An understanding of the principles underlying the practice of yoga is equally vital for beginner, intermediate and advanced yoga practitioners, and for teachers. Anyone broader afield – from bodywork therapists and sports performance facilitators, athletes, and people with desk jobs – will benefit from the sound understanding of good posture, effective breathing and effortless mobility in the Five Keys.
Yoga is a comprehensive and balanced body-mind-spirit practice, so vast in scope that it is arguably the most advanced and effective system of well-being on the planet. The Five Keys to Well-being incorporates mindfulness-based meditation and yoga techniques that energise and focus the body and mind, while simultaneously assisting with stress release. The Five Keys include simple exercises to increase mobility, flexibility and strength, and facilitate the development of an integrated body-mind-spirit lifestyle.
Greater and more sustainable productivity and fulfillment at work and play flow naturally from regular practice of the Five Keys.
The Five Keys to Well-being is available as a 168-page book in a convenient CD-size format, that includes a 70-minute audio-instruction CD. A compact eBook version is also available.

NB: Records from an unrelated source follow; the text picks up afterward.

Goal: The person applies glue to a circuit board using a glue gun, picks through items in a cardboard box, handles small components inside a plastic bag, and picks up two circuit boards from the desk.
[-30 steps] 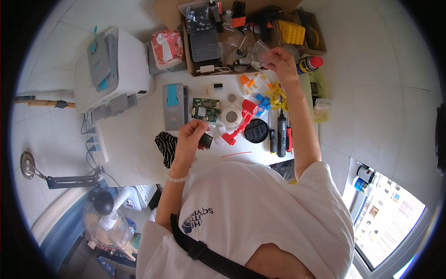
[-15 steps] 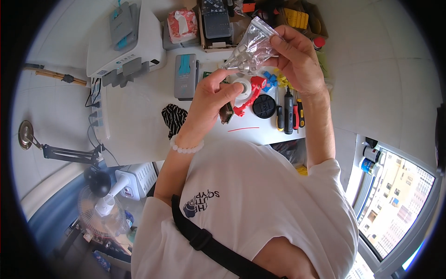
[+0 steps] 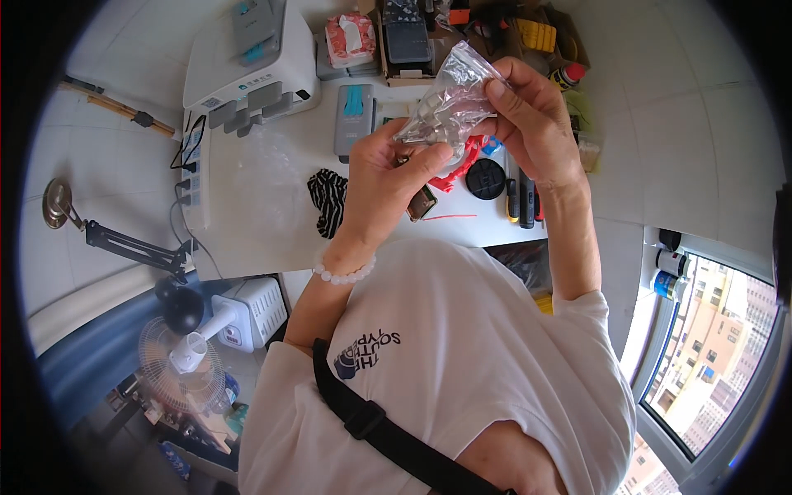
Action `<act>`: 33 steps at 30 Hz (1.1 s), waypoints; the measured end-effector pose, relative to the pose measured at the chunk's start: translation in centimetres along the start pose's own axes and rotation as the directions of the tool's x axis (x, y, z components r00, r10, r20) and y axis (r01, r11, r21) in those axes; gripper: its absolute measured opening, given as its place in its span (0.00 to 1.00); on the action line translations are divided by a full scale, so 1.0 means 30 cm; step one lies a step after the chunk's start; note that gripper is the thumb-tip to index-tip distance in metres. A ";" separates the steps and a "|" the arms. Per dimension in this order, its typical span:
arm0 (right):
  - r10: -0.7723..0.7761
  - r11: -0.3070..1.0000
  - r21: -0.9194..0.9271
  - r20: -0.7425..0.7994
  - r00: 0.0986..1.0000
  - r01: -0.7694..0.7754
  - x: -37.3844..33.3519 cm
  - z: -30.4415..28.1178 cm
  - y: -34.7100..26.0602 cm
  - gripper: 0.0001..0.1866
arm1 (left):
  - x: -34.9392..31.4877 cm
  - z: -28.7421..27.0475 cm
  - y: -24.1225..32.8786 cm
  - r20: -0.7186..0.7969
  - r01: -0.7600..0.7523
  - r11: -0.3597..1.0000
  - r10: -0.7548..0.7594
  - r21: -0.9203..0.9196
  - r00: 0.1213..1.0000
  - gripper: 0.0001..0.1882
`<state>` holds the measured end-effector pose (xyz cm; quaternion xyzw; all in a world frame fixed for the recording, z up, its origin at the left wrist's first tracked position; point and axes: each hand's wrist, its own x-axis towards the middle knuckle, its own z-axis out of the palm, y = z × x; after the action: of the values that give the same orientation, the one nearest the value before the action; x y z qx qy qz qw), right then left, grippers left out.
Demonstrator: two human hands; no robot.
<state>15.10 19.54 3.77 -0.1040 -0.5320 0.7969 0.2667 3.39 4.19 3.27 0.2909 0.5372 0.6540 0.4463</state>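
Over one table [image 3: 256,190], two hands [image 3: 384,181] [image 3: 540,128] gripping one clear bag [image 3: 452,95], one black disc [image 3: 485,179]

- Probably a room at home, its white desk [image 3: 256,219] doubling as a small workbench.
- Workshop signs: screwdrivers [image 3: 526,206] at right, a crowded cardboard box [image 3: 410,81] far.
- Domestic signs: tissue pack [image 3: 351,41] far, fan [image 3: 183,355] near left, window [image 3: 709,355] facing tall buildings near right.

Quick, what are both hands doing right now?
Left hand: closed on the lower end of a clear plastic bag; small dark block apparently held too.
Right hand: closed on the bag's right side.
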 end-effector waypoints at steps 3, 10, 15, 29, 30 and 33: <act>-0.050 0.995 -0.091 0.000 0.999 0.050 -0.015 0.009 0.000 0.08 | -0.027 -0.001 0.000 -0.012 -0.007 1.000 0.008 0.012 1.000 0.10; -0.208 0.938 -0.295 -0.063 0.976 0.181 -0.047 0.035 -0.013 0.06 | -0.065 -0.002 0.008 -0.047 -0.059 0.998 0.059 0.007 0.997 0.06; -0.230 0.927 -0.315 -0.051 0.972 0.203 -0.075 0.071 -0.033 0.07 | -0.089 -0.016 0.013 -0.018 -0.059 0.998 0.059 0.008 0.998 0.06; -0.055 0.936 -0.348 -0.022 0.998 0.043 -0.073 0.076 -0.080 0.20 | -0.088 -0.043 -0.005 0.050 -0.010 0.999 0.008 0.050 0.999 0.07; -0.076 0.889 -0.454 -0.023 0.997 0.057 -0.064 0.081 -0.087 0.17 | -0.083 -0.044 -0.006 0.056 0.007 0.998 -0.010 0.060 0.998 0.07; -0.168 0.832 -0.542 -0.048 0.985 0.116 -0.042 0.090 -0.074 0.10 | -0.076 -0.053 -0.012 0.076 0.038 0.995 -0.045 0.090 0.996 0.07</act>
<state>15.64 17.37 6.73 -0.1720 -0.7270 0.5881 0.3099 3.10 1.47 2.76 0.3246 0.5537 0.6083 0.4670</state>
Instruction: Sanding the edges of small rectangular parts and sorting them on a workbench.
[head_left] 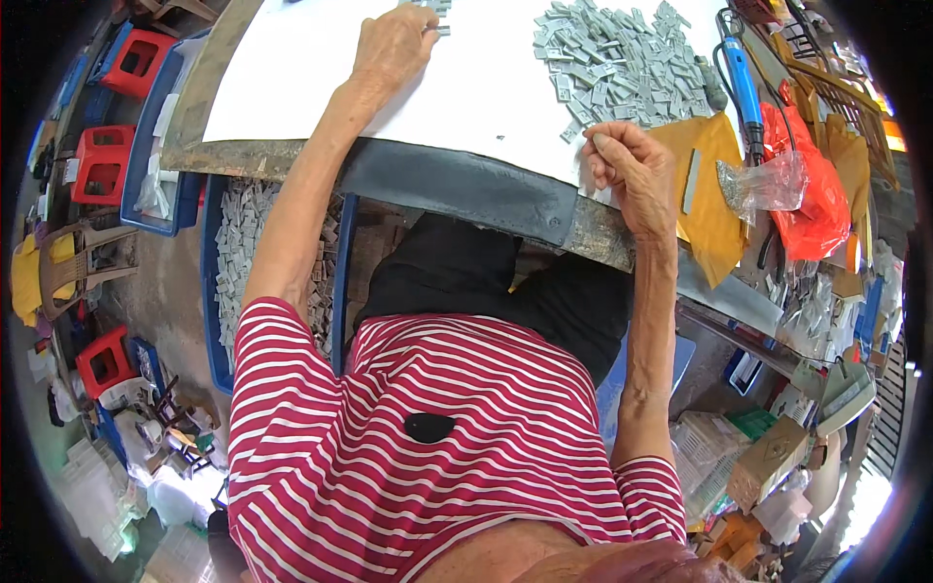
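A: Nearest the lens is the striped shirt (418, 457), red and white, with a small black clip on the chest. Black trousers (486, 282) show beyond it, under the desk edge.

B: And the hands?

A: The left hand (394, 44) lies far out on the white sheet (466, 78), fingers curled down over a few grey pieces (435, 10) at the top edge. It touches them; whether it grips one I cannot tell.

B: The right?

A: The right hand (627, 165) sits at the near edge of the desk (457, 185), fingers pinched together on the sheet's edge. If a piece is between the fingertips, it is hidden.

B: What lies about it?

A: Just above it, the pile (622, 63) of small grey flat pieces spreads over the sheet. To its right a brown envelope (709, 185) carries a grey strip, and beside that a clear bag (768, 185) rests against a red bag (816, 194). A blue tool (743, 83) with a cord lies past the pile.

B: And below the desk?

A: At the person's left a blue bin (219, 282) holds more grey pieces. Red stools (102, 160) stand further left on the floor. Boxes (768, 457) crowd the right side.
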Available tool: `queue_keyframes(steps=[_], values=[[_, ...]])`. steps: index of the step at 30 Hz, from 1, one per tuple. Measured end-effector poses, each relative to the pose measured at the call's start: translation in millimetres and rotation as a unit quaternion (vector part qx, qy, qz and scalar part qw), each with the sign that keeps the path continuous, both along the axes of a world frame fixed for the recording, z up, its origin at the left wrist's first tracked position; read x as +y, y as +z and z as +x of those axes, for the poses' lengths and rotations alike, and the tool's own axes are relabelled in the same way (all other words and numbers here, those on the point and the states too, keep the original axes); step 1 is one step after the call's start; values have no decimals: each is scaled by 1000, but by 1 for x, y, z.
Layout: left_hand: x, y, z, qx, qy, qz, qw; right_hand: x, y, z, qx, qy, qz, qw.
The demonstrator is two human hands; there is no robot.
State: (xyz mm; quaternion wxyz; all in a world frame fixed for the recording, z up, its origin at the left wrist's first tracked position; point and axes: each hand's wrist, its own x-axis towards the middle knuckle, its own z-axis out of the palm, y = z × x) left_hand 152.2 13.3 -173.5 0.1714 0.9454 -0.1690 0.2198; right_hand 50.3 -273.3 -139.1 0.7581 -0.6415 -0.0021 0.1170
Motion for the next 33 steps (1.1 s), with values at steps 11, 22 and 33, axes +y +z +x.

All the techniques are easy to learn and simple to incorporate into any lifestyle. The Five Keys will help you improve the way you look, feel and think.
● 1. Good posture
● 2. Effective breathing
● 3. Exercises to enhance mobility
● 4. Relaxation and stress release
● 5. Body-mind-spirit integration
The Five Keys are suitable for anyone interested in well-being. Fit or unfit, young or old, healthy or not so healthy, everyone can benefit from these basic yoga practices. Universal and inclusive, these body-mind-spirit practices have no religious or dogmatic bias.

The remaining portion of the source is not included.